Since Halloran is an attorney familiar with both Criminal and Election law, Koppell said it seemed out of character that he would be involved in legal problems related to campaign law. “Looking at the issue to some extent in the press, in terms of what Halloran did with Smith who wanted to run on the Republican Party line, I did not see anything wrong with that.” Koppel, who has served as the interim NY Attorney General, said when he was running for state senate last year, he applied to the Working Families Party for a Wilson-Pakula authorization. “If you want to run in the primary you have to get permission by the party leaders.” With five counties in one city, the rule is a three-county majority makes the final decision, he said. While it would be inappropriate if a party leader demanded dollars directly in exchange for the party line, he said there is no problem with hiring those same politicians as consultants with consulting fees. “MANY New York City council members, including Mayor Bill de Blasio, worked for the U.S. senate campaign of Hillary Clinton while they were council members – I am sure it is not illegal.”
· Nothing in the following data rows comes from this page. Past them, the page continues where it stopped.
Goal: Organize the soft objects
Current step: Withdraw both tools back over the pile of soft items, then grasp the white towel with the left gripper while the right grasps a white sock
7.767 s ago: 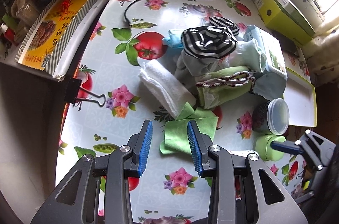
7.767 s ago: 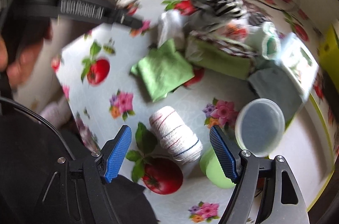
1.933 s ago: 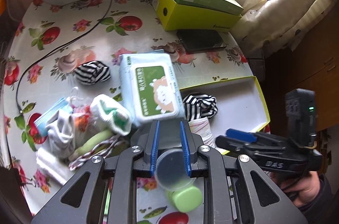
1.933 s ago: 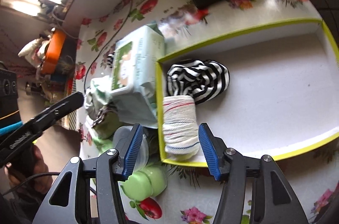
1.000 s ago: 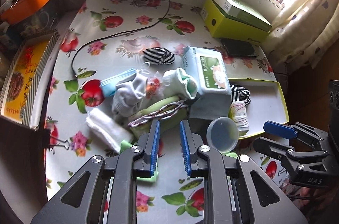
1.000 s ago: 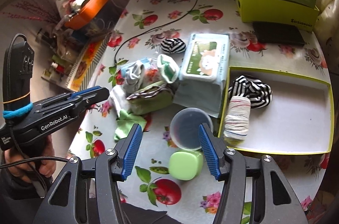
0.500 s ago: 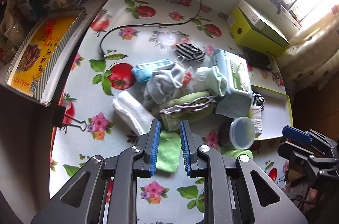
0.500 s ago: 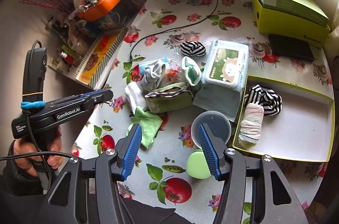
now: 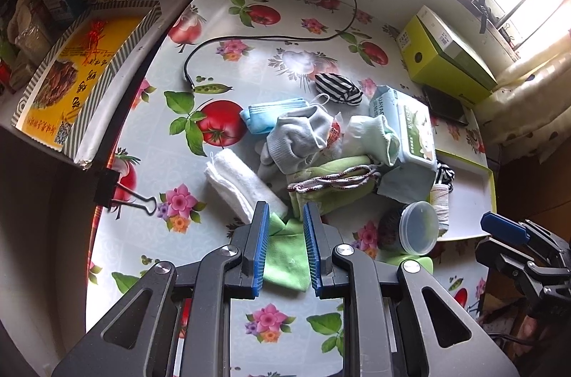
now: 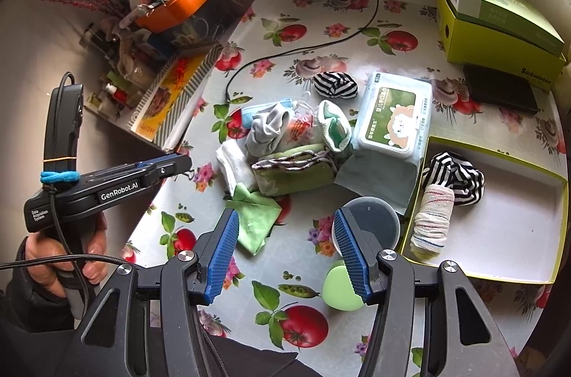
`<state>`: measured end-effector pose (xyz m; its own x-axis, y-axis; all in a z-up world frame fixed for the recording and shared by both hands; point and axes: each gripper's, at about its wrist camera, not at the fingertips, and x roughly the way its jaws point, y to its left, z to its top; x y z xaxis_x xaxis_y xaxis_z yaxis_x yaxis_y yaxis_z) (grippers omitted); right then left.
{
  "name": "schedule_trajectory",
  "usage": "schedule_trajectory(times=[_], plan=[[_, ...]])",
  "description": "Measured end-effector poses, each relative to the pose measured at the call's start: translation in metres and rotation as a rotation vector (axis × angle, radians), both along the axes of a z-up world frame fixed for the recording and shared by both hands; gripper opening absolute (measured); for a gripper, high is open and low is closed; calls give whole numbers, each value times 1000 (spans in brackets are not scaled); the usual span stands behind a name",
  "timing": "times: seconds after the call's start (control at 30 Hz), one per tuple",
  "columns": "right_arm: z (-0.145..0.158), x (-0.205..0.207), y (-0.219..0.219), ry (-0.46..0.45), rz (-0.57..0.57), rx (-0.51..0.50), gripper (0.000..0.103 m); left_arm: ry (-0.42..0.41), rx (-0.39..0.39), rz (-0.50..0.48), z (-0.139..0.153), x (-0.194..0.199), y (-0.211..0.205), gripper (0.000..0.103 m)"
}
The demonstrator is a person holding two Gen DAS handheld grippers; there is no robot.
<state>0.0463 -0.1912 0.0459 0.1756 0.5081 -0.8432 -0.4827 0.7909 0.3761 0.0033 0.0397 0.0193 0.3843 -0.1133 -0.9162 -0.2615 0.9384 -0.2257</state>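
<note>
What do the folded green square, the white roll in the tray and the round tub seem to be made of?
Green square: probably thin microfibre cloth, matte and creased. White roll: knitted or woven fabric, likely cotton, ribbed with thin stripes. Round tub: translucent plastic, smooth and slightly glossy.

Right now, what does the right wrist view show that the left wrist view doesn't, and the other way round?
Only the right wrist view shows the hand holding the left tongs and the whole striped sock in the tray. Only the left wrist view shows the binder clip. Both show the green cloth, wipes pack and green box.
</note>
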Motion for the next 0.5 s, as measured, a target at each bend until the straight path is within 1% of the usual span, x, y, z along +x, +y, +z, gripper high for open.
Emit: schedule_trajectory(times=[0.33,0.5], plan=[[-6,4,6,11,-2,-17,56,21,-36,7,-10,6,4,20],[-8,10,12,14,5,-33,56,34,-80,33,-22,7,13,20]])
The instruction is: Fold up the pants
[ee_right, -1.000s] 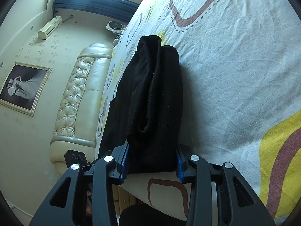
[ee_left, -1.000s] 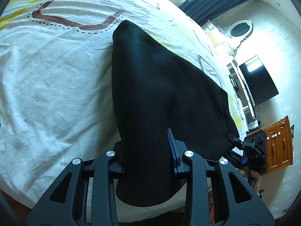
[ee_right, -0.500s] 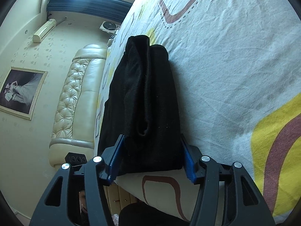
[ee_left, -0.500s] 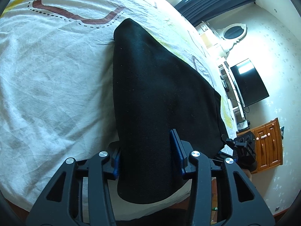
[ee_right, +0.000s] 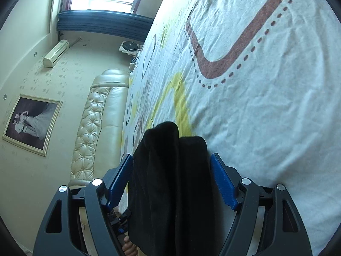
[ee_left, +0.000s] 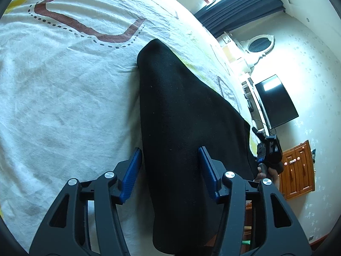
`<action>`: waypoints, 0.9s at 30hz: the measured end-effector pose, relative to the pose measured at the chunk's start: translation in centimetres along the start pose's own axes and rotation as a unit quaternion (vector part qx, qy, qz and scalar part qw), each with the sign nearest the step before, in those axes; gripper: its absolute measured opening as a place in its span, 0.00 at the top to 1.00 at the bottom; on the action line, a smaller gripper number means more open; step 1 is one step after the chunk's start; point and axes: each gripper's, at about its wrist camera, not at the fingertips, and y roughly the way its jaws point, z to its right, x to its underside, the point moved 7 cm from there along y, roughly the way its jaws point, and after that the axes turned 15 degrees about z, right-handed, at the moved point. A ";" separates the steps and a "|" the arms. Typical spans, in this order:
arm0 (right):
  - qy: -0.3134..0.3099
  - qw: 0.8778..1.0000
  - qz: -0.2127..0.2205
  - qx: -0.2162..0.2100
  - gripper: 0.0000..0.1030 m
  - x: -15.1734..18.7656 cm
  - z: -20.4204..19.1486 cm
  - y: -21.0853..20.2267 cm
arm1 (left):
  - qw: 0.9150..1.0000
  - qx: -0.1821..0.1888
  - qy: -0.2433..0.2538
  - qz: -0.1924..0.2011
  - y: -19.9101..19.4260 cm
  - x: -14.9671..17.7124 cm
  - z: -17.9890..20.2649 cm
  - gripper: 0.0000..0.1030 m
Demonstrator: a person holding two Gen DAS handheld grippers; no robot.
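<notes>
Since a second ago, both pairs of tongs have spread apart: their blue pads were pressed into the black cloth then, and now a gap shows on each side.

Left wrist view: the left tongs [ee_left: 169, 168] stand released, one blue pad just off the left edge of the pants [ee_left: 181, 115] and the other lying over the cloth without pinching it. The pants lie as one long black band on the bed [ee_left: 64, 85], narrow at the far end and widening toward the right. Laid flat and smooth like this, they look set down after a fold, so letting go makes sense. At the right edge of the cloth the right tongs [ee_left: 259, 133] appear small, their grip unreadable from here. I count one pair of pants, one dark television [ee_left: 275, 102] on the wall side, one oval mirror [ee_left: 260, 43], and one wooden cabinet [ee_left: 298, 168].

Right wrist view: the right tongs [ee_right: 170, 179] are likewise released, with the pads clear of the cloth on either side. Between them the pants [ee_right: 170, 181] show two stacked rolls of fabric, which suggests a doubled layer resting on the bed [ee_right: 266, 106]. I also count one tufted headboard [ee_right: 96, 119], one framed photograph [ee_right: 32, 123], and one air conditioner [ee_right: 55, 53].
</notes>
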 end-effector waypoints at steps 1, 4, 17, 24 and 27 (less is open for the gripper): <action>0.000 1.000 0.001 0.001 0.29 -0.3 -0.1 0.5 | 1.000 -0.003 0.008 -0.002 0.0 0.2 0.0 0.40; -0.022 0.999 -0.010 0.049 0.62 -0.3 1.0 1.7 | 1.000 -0.010 0.019 -0.004 -0.1 0.7 0.0 0.38; -0.021 0.999 -0.030 0.017 0.34 2.2 0.6 -1.7 | 1.000 -0.011 0.029 -0.006 0.2 0.9 0.0 0.27; -0.095 0.993 -0.069 0.033 0.33 6.9 0.8 -5.6 | 0.997 -0.022 0.079 -0.016 0.7 1.9 1.4 0.08; -0.104 0.991 -0.061 0.055 0.28 7.5 1.1 -7.6 | 0.993 -0.052 0.100 -0.017 0.6 2.4 1.8 0.08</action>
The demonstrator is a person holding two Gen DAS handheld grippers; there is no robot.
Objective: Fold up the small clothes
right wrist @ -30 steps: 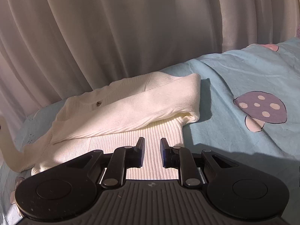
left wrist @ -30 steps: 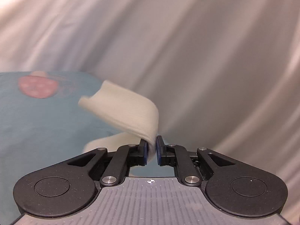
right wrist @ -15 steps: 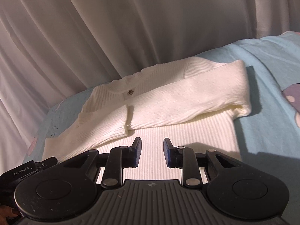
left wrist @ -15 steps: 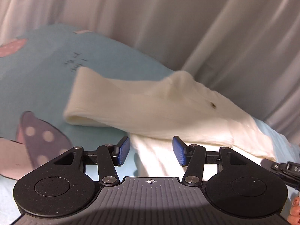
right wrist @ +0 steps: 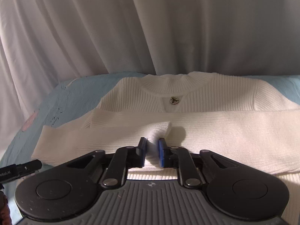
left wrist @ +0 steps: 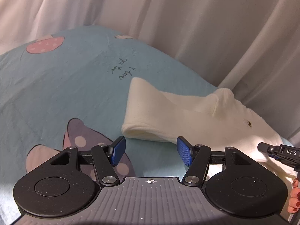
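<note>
A cream ribbed sweater (right wrist: 206, 97) with a small metal button lies flat on the blue sheet, both sleeves folded across its chest. My right gripper (right wrist: 152, 151) is over the middle of it, its jaws closing on the cuff (right wrist: 161, 129) of the left sleeve, and the pads press the knit. In the left wrist view the sweater (left wrist: 187, 116) lies ahead and to the right, its folded edge just beyond the fingertips. My left gripper (left wrist: 151, 150) hovers low over the sheet with its jaws opening and nothing between them.
The light blue bedsheet (left wrist: 56, 93) with mushroom prints and handwriting spreads to the left. A pale curtain (left wrist: 187, 18) hangs close behind the bed. The right gripper's tip (left wrist: 277, 152) and a person's fingers (left wrist: 294, 196) show at the right edge.
My left gripper let go of the sleeve, opened wide and sank toward the sheet. The sleeve now lies across the sweater. My right gripper slid left over the sweater and shut on the cuff.
</note>
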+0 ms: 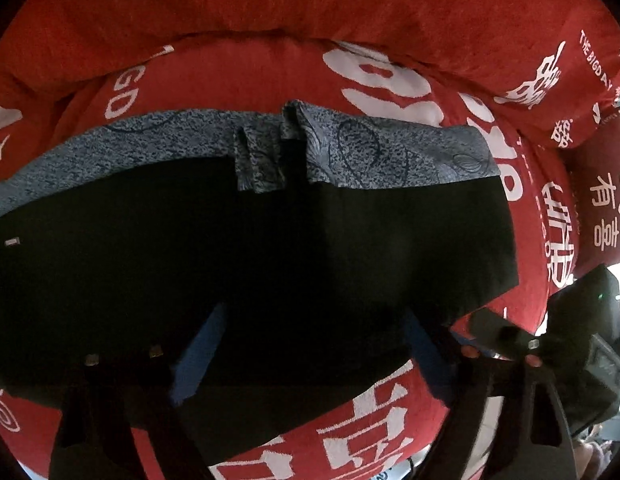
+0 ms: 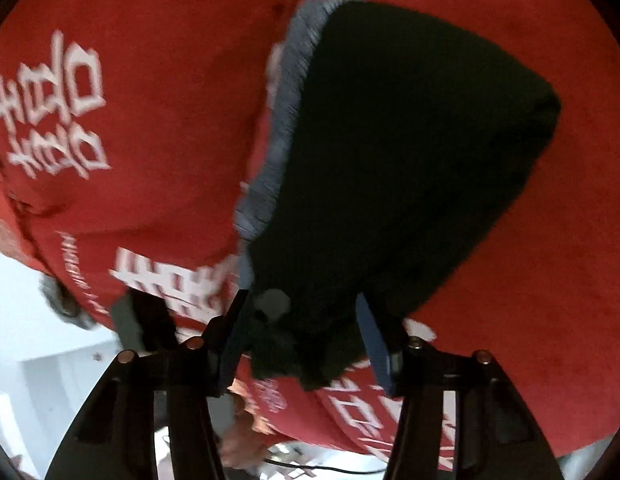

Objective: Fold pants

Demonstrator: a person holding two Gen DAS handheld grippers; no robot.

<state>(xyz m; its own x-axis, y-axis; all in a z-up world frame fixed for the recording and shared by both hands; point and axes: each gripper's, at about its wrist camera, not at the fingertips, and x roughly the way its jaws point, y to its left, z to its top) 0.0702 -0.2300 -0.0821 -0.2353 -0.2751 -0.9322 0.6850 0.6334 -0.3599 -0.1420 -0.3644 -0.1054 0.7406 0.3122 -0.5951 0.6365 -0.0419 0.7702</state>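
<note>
Your left gripper (image 1: 310, 354) stands with jaws wide apart over the near edge of the black pants (image 1: 250, 248); no cloth is pinched that I can confirm. Your right gripper (image 2: 300, 340) also has jaws spread, with a bunched corner of the pants between the fingers but not clamped. The right view is blurred, so contact there is uncertain.

The pants lie spread on the red bedspread (image 1: 270, 4), partly covering a blue-grey patterned cloth (image 1: 390, 152) at the far edge.

Judgement: this is the grasp before a fold. Close each gripper on pants fabric only, taking all layers at the edge. Keep clear of the bedspread and the patterned cloth beneath. Lift both ends evenly, so the fold line stays straight.
</note>
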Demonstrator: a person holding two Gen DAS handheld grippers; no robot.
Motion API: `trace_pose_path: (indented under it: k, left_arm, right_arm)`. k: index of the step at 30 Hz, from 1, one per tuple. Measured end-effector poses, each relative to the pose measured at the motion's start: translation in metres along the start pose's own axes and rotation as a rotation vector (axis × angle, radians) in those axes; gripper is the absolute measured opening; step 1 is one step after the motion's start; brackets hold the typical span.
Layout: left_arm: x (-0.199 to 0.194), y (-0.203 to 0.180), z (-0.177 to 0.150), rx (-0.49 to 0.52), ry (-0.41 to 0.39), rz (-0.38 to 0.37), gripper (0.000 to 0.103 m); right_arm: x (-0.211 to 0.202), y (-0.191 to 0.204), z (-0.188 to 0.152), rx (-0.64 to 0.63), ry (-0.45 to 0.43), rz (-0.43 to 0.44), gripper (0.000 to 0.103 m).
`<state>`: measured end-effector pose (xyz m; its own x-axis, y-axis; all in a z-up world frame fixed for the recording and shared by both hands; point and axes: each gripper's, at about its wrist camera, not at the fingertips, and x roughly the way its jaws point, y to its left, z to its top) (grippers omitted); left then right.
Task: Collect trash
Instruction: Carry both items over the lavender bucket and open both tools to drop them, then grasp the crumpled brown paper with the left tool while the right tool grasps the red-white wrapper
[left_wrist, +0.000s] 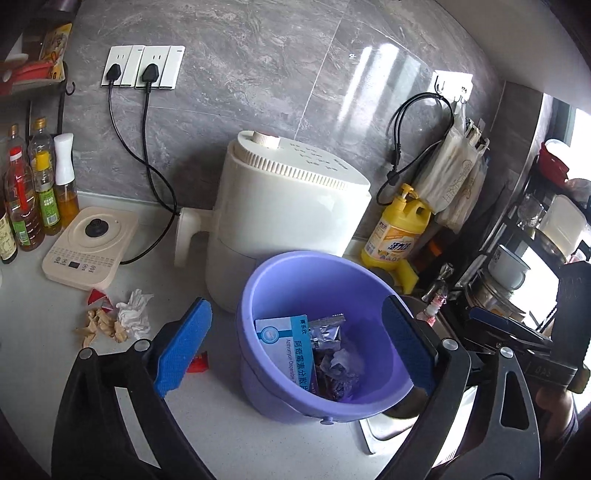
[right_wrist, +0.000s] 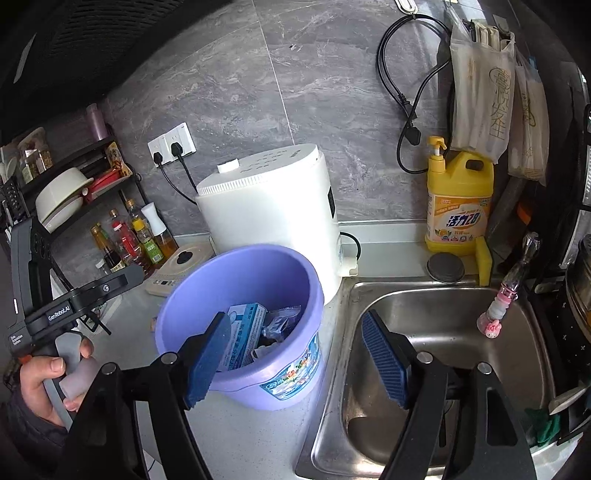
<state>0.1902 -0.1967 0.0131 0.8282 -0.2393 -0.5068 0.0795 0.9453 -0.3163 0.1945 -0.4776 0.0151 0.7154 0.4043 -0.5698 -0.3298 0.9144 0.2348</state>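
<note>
A purple plastic bucket (left_wrist: 295, 284) stands on the counter and holds a blue-and-white medicine box (left_wrist: 286, 343), a foil packet (left_wrist: 327, 328) and crumpled wrappers. My left gripper (left_wrist: 295, 347) is open and empty, hovering over the bucket's mouth. Left of it lie a crumpled white tissue (left_wrist: 133, 312), tan peel scraps (left_wrist: 99, 326), a red-white wrapper (left_wrist: 99, 298) and a red scrap (left_wrist: 197, 365). My right gripper (right_wrist: 295, 363) is open and empty, above the bucket (right_wrist: 207, 288) rim and the sink edge.
A white appliance (left_wrist: 288, 206) stands behind the bucket. A cream induction plate (left_wrist: 88, 247) and oil bottles (left_wrist: 29, 206) are at left. Yellow detergent (right_wrist: 460, 206), a sponge (right_wrist: 484, 260), the steel sink (right_wrist: 443, 306) and a faucet (right_wrist: 517, 280) are at right.
</note>
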Motion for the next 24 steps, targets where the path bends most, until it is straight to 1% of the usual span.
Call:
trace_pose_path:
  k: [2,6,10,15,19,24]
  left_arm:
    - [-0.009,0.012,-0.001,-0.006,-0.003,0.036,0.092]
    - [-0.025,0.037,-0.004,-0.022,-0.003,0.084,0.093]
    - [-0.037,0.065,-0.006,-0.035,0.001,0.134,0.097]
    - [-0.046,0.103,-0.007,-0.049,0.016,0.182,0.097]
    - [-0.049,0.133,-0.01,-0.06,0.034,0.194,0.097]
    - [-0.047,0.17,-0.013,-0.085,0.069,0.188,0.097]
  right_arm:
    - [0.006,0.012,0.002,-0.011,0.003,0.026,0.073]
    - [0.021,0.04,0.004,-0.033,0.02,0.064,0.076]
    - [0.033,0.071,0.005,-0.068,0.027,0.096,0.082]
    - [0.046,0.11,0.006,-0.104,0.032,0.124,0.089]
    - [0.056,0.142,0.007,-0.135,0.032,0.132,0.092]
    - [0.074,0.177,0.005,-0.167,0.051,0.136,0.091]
“Dan Halloran was a hands-on council member,” said Liza A. Powell, a Bayside resident. “He was there for everything.” She described Halloran as “unbelievably kind and good.” Halloran knew her and many of his constituents by their first names, she said. “As an attorney he offered pro-bono advice – he literally helped people every day.” Halloran was made an example of because he was not politically correct, she said. “Somebody did not want him to succeed – he was doing the right thing for New York.”

The Second Circuit has set an expedited briefing schedule but it may be delayed as Halloran's co-defendants Senator Malcolm Smith and Queen GOP Vice Chairman Vincent Tabone or even State Senator Skelos and Assembly Leader Silver have their cases wind their way up the appellate ladder as well.